Dearest Srila Guru Maharaj,
Please accept my humble obeisances. All glories to Srila Prabhupada. All glories to you!
As I write this, it has been less than a week since I was fortunate to spend the weekend in your association at the annual Bhakti Immersion retreat. As I’ve settled back (unfortunately) into material life and the spiritual haze has (unfortunately) lifted, I keep coming back to one moment during the weekend…
It is late Sunday morning – the last maha-kirtan of the weekend. I am standing in the back, not dancing in ecstasy like everyone else. Though I am chanting and clapping, I am mostly just watching. Towards the end you come over to me and tell me how happy you are that I am here. At first I think you are probably just saying this to be polite – not that I am doubting your sincerity, but it is more that my insecurity tells me there’s no reason for you to actually be happy about me being around. But then you say something that is so simple, but goes right to my heart: “You’re really a part of this now. I’m so glad because this is what I’m about,” you say as you point to the kirtan, “this is who I am!” I choke back tears. I’ve done nothing to deserve such kindness. This is truly your mercy.

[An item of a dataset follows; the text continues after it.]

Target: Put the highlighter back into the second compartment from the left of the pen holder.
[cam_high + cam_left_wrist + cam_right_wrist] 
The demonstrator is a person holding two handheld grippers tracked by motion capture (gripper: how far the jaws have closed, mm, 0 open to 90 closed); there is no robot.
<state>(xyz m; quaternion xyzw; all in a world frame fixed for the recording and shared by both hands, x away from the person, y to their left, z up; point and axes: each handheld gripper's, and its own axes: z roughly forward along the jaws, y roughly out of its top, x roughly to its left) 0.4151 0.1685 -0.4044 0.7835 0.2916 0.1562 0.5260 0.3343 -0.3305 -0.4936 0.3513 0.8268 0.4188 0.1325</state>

When one first gets to Vrndavan sometimes the actual arrival is mundane – perhaps just pulling up in a Tata Sumo and finding a room at the MVT. But you always say that a person has to actually enter the dhama – through kirtan and sincere prayer. And that moment, when it actually happens – entering into the dhama – is an amazing feeling. That’s what this moment from the retreat felt like – as if I had entered, somehow, some deep part of our spiritual relationship.
I have struggled a lot recently with the idea of bhakti as love, and what that means in a practical way and also spiritually. I heard several times over the days of the retreat how this bhakti-love is not a feeling that washes over you like in an illusory romantic kind of way, but that it is cultivated and develops over time. I often doubt whether I am capable of giving or receiving such a deep kind of love. It seems so complicated and unreachable. And just see how easily you gave it to me.
I feel like I say this every year, but it is truly the thing I am most grateful for: Thank you, Guru Maharaj, for never giving up on me and keeping me around, despite my attempted escapes. I can only pray to continue to receive your mercy and love.